Trapattoni, l’allenatore dei record
Sono tre anni (e poco più di un mese) che Giovanni Trapattoni non allena più. La sua ultima panchina fu contro l’Austria da Commissario tecnico dalla Nazionale della Repubblica d’Irlanda: era il 10 settembre 2013 e Alaba condannò alla sconfitta. e poi all’esclusione dei Boys in Green, dal Mondiale brasiliano. Lo scorso 17 marzo il Trap ha soffiato su 77 candeline.
Domanda: ma in questo calcio, ci sarebbe ancora spazio per uno come Giovanni Trapattoni? Risposta (unica ed inequivocabile): uno che ha vinto tutto manca sempre nel gioco del calcio, anche se il suo modo di intenderlo è lontano anni luce dai vari tiki taka, falsi nueve e 4-3-3 attuali. Eh si, perché il Trap da Cusano Milanino è stato uno dei massimi esponenti del cosiddetto “contropiede all’italiana”: super difesa con difensori arcigni e, alla prima occasione, super ri-partenze con contropiedi (appunto) efficaci e palla in rete.

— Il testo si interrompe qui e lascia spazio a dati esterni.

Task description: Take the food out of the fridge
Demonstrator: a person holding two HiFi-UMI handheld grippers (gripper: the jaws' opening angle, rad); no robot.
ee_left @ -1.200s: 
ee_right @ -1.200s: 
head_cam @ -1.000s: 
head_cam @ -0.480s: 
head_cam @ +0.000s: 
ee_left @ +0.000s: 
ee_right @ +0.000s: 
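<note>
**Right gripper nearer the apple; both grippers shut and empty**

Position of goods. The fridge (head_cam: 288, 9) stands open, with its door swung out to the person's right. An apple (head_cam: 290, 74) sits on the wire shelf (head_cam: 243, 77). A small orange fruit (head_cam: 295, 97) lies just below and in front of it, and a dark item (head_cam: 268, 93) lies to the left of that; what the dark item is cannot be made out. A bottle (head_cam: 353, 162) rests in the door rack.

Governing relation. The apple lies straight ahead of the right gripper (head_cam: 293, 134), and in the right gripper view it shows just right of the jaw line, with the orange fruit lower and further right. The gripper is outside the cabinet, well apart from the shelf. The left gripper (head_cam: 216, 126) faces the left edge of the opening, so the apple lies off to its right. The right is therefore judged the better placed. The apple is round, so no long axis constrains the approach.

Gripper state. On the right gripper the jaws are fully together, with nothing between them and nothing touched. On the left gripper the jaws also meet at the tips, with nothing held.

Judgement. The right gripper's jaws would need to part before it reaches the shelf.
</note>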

Trapattoni e le coppe, un connubio perfetto
Con questo schema, mai amato da chi ama la tattica sopraffina, Trapattoni ha vinto tutto quello che si poteva vincere: tutte le coppe europee con la Juventus, lo “scudetto dei record” con l’Inter durante l’era del Milan di Sacchi, le vittorie nei campionati di Germania, Portogallo e Austria, la scelta di allenare in provincia a Cagliari, Firenze, Stoccarda e poi per cinque stagioni andare ad allenare un’altra Nazionale dopo la parentesi sfortunata con l’Italia, quella “verde” dell’Eire. E pensare che la sua prima”ufficiale” fu sulla panchina del Milan nello sciagurato Verona-Milan 5 a 3 del 20 maggio 1973, la “fatal Verona” e niente decimo scudetto per il Diavolo.

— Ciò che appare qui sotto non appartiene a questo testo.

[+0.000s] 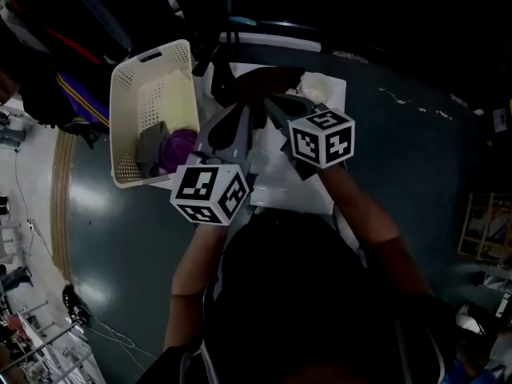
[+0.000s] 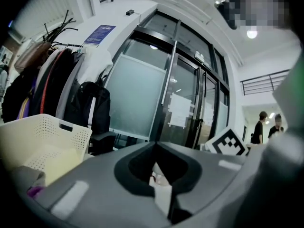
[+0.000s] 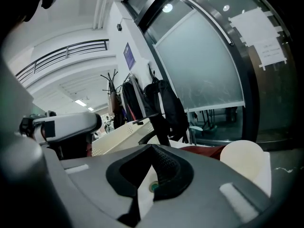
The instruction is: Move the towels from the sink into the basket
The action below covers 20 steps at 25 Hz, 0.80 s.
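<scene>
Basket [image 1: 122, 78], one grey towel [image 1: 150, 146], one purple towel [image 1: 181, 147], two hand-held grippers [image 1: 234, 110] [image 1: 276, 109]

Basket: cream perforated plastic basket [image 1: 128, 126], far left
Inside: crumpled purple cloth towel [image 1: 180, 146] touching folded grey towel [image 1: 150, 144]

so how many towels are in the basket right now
3 that show: a pale yellow towel at the far end of the basket, a grey towel and a purple towel side by side at its near end. More may be hidden underneath.
</scene>
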Tool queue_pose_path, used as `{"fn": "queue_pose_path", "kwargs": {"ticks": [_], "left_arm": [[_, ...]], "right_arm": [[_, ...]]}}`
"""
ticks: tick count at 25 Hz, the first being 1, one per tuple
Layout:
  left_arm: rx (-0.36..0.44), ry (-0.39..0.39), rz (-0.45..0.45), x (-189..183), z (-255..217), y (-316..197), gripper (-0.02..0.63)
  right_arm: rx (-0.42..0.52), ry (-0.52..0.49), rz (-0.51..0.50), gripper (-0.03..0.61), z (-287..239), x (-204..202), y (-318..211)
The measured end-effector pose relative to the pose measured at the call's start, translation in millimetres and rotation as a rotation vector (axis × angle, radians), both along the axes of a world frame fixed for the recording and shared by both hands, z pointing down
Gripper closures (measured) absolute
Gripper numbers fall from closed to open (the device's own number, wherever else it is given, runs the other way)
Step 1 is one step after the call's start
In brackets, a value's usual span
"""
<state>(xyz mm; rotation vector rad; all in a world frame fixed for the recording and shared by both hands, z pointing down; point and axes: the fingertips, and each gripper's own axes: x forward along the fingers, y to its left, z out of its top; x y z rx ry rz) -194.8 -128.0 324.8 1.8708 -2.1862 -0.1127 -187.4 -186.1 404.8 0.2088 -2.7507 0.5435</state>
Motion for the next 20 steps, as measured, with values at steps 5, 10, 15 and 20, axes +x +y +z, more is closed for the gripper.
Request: {"fn": "queue_pose_path", "kwargs": {"ticks": [5, 10, 15, 20], "left_arm": [[-0.016, 0.020, -0.036, 6, 19, 9, 0.604], [-0.025, 0.042, -0.075, 4, 37, 21, 0.604], [-0.022, 0.024, -0.067, 14, 54, 30, 0.604], [-0.027, 0.020, -0.060, 20, 71, 34, 0.604]], "right_arm": [[-0.016, 0.017, -0.001, 0.584, 16, -1, 0], [-0.006, 0.037, -0.011, 0.584, 27, -5, 0], [0.002, 0.074, -0.024, 0.583, 45, -9, 2], [0.014, 0.107, -0.032, 0.583, 63, -15, 3]]}}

Dopo aver fatto l’allenatore, per un periodo è stato commentatore tecnico della Nazionale per la Rai (non piacendo per nulla), ma non sarebbe male vederlo ancora oggi in giacca e cravatta a bordo campo a gesticolare dando la grinta necessaria ai suoi giocatori con il suo mitico “fischio”, un vero marchio di fabbrica.

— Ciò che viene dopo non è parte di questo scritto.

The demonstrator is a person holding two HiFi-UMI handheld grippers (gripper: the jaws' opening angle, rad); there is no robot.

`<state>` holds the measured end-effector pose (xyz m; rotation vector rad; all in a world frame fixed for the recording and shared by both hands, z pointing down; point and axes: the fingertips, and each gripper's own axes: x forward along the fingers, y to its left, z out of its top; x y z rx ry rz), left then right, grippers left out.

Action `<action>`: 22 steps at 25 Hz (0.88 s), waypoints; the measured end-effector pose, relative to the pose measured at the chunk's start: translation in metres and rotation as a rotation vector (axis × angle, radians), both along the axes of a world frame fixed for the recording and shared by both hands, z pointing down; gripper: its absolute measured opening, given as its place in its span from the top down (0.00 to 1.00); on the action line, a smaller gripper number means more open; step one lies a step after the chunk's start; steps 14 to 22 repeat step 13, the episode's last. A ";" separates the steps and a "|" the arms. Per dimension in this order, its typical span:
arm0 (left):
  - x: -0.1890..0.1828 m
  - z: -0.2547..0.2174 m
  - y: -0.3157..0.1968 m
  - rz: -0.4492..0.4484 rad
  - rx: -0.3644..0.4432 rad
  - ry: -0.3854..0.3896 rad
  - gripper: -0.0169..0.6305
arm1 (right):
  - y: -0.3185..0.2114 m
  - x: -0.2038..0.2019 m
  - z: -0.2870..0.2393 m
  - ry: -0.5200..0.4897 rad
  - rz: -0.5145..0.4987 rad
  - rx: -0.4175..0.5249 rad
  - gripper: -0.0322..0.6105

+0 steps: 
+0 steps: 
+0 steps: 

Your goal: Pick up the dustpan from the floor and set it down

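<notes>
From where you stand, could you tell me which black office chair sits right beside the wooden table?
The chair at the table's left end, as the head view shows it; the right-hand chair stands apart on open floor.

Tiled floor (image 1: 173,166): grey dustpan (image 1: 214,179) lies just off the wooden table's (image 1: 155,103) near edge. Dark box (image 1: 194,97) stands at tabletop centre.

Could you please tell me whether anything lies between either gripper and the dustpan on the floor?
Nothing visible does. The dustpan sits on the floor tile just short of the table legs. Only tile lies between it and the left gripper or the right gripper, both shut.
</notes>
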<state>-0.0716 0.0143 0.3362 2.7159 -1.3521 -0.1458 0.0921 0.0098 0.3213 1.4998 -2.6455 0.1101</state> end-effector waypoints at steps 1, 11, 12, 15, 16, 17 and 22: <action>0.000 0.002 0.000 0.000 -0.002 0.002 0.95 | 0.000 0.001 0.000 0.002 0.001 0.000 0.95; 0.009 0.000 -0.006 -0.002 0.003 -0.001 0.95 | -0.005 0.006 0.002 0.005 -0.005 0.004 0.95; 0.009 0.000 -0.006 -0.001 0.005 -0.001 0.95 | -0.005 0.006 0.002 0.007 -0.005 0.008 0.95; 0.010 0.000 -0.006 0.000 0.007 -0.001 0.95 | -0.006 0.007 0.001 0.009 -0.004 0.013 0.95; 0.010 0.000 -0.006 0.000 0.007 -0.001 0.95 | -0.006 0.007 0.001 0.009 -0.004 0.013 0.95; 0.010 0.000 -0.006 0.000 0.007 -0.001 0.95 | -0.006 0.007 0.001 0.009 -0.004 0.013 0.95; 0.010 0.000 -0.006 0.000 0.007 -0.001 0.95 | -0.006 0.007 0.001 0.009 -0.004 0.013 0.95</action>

E poi come non dimenticare le sue interviste in un italiano sui generis, la famosa conferenza sullo scarso impegno profuso da Strunz, Basler e Scholl (in un tedesco altrettanto sui generis) quando allenava il Bayer Monaco o l’acqua santa datagli dalla sorella-suora Romilde gettata per terra nel Mondiale nippo-coreano prima dell’inizio delle partite.
Con il tecnico italiano più vincente e più conosciuto nella storia del calcio (dieci titoli nazionali, cinque coppe e supercoppe nazionali. sette titoli continentali), la nostalgia di un calcio che fu tocca il suo zenith e ci fa scendere qualche lacrima pensando a cosa è stato il calcio italiano durante gli anni trapattoniani.
Giuan il predestinato: leader in campo e leader in panchina
Ed uno che era un leader in campo, non poteva che fare il mister. La sua prima squadra fu il “suo” Milan: sulla panchina rossonera perse tre finali europee in due stagioni, ma il destino volle che la sua carriera prendesse il volo 160 chilometri più a ovest: Trapattoni con la Vecchia signora divenne leggenda, come la sua squadra.
Dopo le dieci stagioni bianconere (cui vanno aggiunte altre tre stagioni tra il 1991 ed il 1994 poco effervescenti), ecco gli anni interisti con la vittoria del titolo nel 1989 che mancava dalle parti del Biscione da nove anni. Da lì in poi è stato un peregrinare di panchine: Bayern Monaco (tre stagioni non consecutive), Cagliari (dove fu anche ultimo in classifica, lui che spesso è stato al comando della classifica), Fiorentina (scudetto sfiorato), Benfica (titolo dopo undici anni di attesa per le “aquile”), Stoccarda (esonero) e Red Bull Salisburgo, con l’intermezzo dei quattro anni poco fortunati con l’Italia e i cinque anni irlandesi. Doveva andare al Mondiale tedesco del 2006, ma un gol dopo un clamoroso fallo di mano glielo hanno impedito. Doveva andare ad allenare gli “elefanti” della Costa d’Avorio, non se ne fece nulla, come sedersi sulla panchina della Grecia.
L’immaginario collettivo lega Giovanni Trapattoni al fischio. E quanto manca quel fischio, il suo “fischio” a bordo campo.